Directions> Repeat the entire listing below exactly.

Dataset excerpt>

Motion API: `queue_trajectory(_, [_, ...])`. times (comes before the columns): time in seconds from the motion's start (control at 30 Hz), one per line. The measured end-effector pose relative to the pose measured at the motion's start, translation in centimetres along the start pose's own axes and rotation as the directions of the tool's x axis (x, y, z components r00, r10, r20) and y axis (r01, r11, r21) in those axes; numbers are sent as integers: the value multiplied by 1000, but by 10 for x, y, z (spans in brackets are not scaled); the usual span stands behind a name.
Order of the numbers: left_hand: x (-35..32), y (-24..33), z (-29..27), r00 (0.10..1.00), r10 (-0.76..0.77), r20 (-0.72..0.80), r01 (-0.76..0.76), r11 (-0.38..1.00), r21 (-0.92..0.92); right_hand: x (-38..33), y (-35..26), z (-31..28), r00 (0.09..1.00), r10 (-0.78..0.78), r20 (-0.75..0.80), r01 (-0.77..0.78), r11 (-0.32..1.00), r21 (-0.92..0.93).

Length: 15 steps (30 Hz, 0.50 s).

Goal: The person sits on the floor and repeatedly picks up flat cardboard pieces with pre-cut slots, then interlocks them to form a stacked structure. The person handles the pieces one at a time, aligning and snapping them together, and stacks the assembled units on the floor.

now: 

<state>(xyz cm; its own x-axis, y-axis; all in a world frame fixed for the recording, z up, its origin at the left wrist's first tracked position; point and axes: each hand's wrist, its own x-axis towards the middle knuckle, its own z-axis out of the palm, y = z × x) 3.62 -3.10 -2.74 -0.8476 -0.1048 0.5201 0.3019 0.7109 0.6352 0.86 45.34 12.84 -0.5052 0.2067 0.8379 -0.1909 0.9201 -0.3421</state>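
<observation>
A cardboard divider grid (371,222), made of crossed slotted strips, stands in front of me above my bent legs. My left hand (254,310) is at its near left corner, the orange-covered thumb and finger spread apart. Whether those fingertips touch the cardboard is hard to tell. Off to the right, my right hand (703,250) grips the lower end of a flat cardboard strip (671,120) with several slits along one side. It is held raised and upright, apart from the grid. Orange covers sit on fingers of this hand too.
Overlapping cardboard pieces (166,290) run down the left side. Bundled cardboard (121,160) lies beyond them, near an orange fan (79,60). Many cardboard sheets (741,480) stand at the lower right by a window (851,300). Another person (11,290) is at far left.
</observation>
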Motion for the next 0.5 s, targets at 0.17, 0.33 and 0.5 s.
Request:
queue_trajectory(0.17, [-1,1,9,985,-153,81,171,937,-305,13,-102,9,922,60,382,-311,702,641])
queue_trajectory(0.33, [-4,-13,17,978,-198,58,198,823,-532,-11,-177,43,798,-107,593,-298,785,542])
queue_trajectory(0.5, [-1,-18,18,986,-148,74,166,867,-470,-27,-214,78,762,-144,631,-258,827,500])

Response box>
Motion API: `queue_trajectory(_, [_, ...])`. times (comes before the columns): time in seconds from the motion's start (control at 30 Hz), one per line. The measured end-effector pose relative to the pose measured at the motion's start, translation in centimetres along the start pose's own axes and rotation as the directions of the tool's x axis (x, y, z components r00, r10, r20) and y axis (r01, r11, r21) in those axes; numbers are sent as integers: the value multiplied by 1000, but by 10 for x, y, z (spans in brackets are not scaled); the usual span stands behind a name.
Order of the numbers: left_hand: x (-35..32), y (-24..33), z (-29..27), r00 (0.10..1.00), r10 (-0.76..0.77), r20 (-0.72..0.80), r01 (-0.76..0.76), r11 (-0.38..1.00), r21 (-0.92..0.92); right_hand: x (-38..33), y (-35..26), z (-31..28), r00 (0.09..1.00), r10 (-0.78..0.78), r20 (-0.75..0.80), r01 (-0.77..0.78), r11 (-0.32..1.00), r21 (-0.92..0.93).

Length: 15 steps (30 Hz, 0.50 s).

Goal: The person sits on the floor and repeatedly picks up flat cardboard pieces with pre-cut slots, then interlocks them to form a stacked structure. The person handles the pieces one at a time, aligning and snapping them together, and stacks the assembled units on the floor.

now: 

<state>(xyz cm; its own x-axis, y-axis; all in a world frame fixed for the recording, z up, its origin at the left wrist's first tracked position; point and axes: each hand's wrist, its own x-axis towards the middle knuckle, its own z-axis out of the palm, y = z × x) 3.62 -3.10 -2.74 -0.8476 -0.1048 0.5201 0.3019 0.7109 0.6352 0.86 45.34 12.84 -0.5052 0.2067 0.8379 -0.1909 0.9201 -0.3421</state>
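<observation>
A cardboard divider grid (371,222), made of crossed slotted strips, stands in front of me above my bent legs. My left hand (254,310) is at its near left corner, the orange-covered thumb and finger spread apart. Whether those fingertips touch the cardboard is hard to tell. Off to the right, my right hand (703,250) grips the lower end of a flat cardboard strip (671,120) with several slits along one side. It is held raised and upright, apart from the grid. Orange covers sit on fingers of this hand too.
Overlapping cardboard pieces (166,290) run down the left side. Bundled cardboard (121,160) lies beyond them, near an orange fan (79,60). Many cardboard sheets (741,480) stand at the lower right by a window (851,300). Another person (11,290) is at far left.
</observation>
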Motion for the next 0.5 s, targets at 0.17, 0.33 and 0.5 s.
Request:
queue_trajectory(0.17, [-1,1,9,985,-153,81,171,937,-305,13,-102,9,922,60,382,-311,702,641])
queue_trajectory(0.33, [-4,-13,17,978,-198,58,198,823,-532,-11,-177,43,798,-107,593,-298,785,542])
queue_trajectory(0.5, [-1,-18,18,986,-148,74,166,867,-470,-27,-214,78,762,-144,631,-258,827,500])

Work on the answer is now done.